Almost immediately following the interaction, the child singled out Anne and the younger girl. She first approached the girl I babysit and got very close to her face saying something. I could not hear the words, but I saw the mean expression on her face, and the combative body language. Thankfully, I was close and the little one just side-stepped her to get closer to Anne. Anne was sitting at a computer playing a game, and the girl approached her in the same confrontational manner, while towering over her.

I simply said: “Is there a problem?” The girl stood up and looked at me with surprise. She then proceeded to tell me she was sitting at that computer. I said: “Well, when she sat down at the computer no one was around, so she did not know someone was using it.” She started to repeat what she had already said, while inching even closer to Anne and getting loud. I cut her off and said: “There is no reason for you to be in her personal space like that, it is very rude. We are leaving anyway, so you can have the computer.” I then looked at the girls and said: “Let’s finishing checking out, so we can go home and have our snacks.”

I turned around to find the child’s mother watching everything transpire. The girl did not even want the computer; as soon as Anne got up, she went back by her mother and got her coat on. As they were walking out, I could tell by the mother’s tone that she was not happy, and my heart truly went out to the child.
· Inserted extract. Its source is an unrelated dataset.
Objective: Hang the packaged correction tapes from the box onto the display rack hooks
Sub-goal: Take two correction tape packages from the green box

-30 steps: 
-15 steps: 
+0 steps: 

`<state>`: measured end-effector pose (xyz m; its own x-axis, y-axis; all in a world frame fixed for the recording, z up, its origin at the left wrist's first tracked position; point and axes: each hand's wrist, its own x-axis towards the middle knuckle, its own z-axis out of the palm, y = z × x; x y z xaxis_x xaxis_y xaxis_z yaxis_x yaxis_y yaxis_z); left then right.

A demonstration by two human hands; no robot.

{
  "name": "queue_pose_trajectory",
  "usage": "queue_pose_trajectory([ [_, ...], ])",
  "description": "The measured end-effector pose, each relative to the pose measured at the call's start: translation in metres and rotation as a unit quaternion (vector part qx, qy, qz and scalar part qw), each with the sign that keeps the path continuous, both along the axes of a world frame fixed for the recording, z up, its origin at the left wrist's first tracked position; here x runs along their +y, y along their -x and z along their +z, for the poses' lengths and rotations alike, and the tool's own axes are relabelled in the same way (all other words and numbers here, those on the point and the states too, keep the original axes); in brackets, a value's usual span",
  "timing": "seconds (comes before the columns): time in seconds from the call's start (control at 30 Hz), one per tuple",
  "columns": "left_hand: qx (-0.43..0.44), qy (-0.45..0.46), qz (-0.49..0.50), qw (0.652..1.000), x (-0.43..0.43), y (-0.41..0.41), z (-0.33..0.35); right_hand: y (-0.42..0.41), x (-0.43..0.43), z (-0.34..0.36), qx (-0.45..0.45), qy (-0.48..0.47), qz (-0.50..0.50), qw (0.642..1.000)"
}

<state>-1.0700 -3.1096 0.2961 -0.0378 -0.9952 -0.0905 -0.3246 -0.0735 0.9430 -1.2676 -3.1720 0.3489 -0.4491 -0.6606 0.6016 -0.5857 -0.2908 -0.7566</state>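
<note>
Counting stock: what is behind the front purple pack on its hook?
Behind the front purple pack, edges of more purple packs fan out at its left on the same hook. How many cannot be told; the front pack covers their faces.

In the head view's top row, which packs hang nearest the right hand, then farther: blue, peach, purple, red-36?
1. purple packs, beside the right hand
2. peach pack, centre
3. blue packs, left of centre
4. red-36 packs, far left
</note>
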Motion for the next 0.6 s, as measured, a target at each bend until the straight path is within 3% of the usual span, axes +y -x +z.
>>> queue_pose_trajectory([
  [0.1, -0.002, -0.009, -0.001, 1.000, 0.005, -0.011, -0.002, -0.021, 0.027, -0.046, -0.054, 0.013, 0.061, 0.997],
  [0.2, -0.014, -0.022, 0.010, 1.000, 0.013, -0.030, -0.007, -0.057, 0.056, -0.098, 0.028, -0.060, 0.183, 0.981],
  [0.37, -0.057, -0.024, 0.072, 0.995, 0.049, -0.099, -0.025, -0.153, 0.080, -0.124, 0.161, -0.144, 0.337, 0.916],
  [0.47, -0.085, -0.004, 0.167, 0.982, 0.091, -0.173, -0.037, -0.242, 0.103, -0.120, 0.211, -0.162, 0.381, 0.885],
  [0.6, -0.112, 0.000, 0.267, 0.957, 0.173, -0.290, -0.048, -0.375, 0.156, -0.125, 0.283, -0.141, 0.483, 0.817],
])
I can honestly say, had I not seen the incident between mother and daughter, I would have assumed the girl was just another bully, picking on children smaller than her. In all honesty, that is exactly what happened, but I saw the reason for the attack, which most times we (the public) miss. That poor girl had been verbally abused by her mother, and had no tools to process the feelings that came along with that incident, so she did what she knew, and that was find someone else to abuse. It is a sad cycle that is perpetuated through the disrespectful treatment children receive at home, in school, socially, etc…

If we truly want a better world for our children, then we must treat them with respect and kindness. We must show them how to be good people, not just discipline the things we think they do wrong. We must always presume competence in our children, and not assume they have bad intentions. We need to look at what is the root cause of a behavior. If we take the time to help them with whatever they are struggling with, instead of punishing and humiliating them to make a point, we will provide them with amazing tools for the journey in life.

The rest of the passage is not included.